## What this task involves
The result must match the data exactly, line for line.

## Data section
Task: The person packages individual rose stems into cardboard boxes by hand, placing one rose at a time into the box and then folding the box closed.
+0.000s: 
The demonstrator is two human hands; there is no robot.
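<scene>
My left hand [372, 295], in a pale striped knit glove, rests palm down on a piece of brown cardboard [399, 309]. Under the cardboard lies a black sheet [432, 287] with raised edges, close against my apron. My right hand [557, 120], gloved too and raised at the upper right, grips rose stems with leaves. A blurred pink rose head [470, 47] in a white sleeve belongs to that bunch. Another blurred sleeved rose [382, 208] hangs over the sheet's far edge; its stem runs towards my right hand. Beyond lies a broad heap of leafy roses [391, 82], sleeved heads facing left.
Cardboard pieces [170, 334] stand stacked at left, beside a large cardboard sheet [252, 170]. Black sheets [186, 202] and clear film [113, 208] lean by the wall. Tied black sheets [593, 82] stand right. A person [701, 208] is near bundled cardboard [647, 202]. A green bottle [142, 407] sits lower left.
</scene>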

## Your solution
Task: The person packages individual rose stems into cardboard boxes by hand, placing one rose at a time into the box and then folding the box closed.
+0.000s: 
The demonstrator is two human hands; there is no robot.
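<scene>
My left hand [372, 295], in a pale striped knit glove, rests palm down on a piece of brown cardboard [399, 309]. Under the cardboard lies a black sheet [432, 287] with raised edges, close against my apron. My right hand [557, 120], gloved too and raised at the upper right, grips rose stems with leaves. A blurred pink rose head [470, 47] in a white sleeve belongs to that bunch. Another blurred sleeved rose [382, 208] hangs over the sheet's far edge; its stem runs towards my right hand. Beyond lies a broad heap of leafy roses [391, 82], sleeved heads facing left.
Cardboard pieces [170, 334] stand stacked at left, beside a large cardboard sheet [252, 170]. Black sheets [186, 202] and clear film [113, 208] lean by the wall. Tied black sheets [593, 82] stand right. A person [701, 208] is near bundled cardboard [647, 202]. A green bottle [142, 407] sits lower left.
</scene>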

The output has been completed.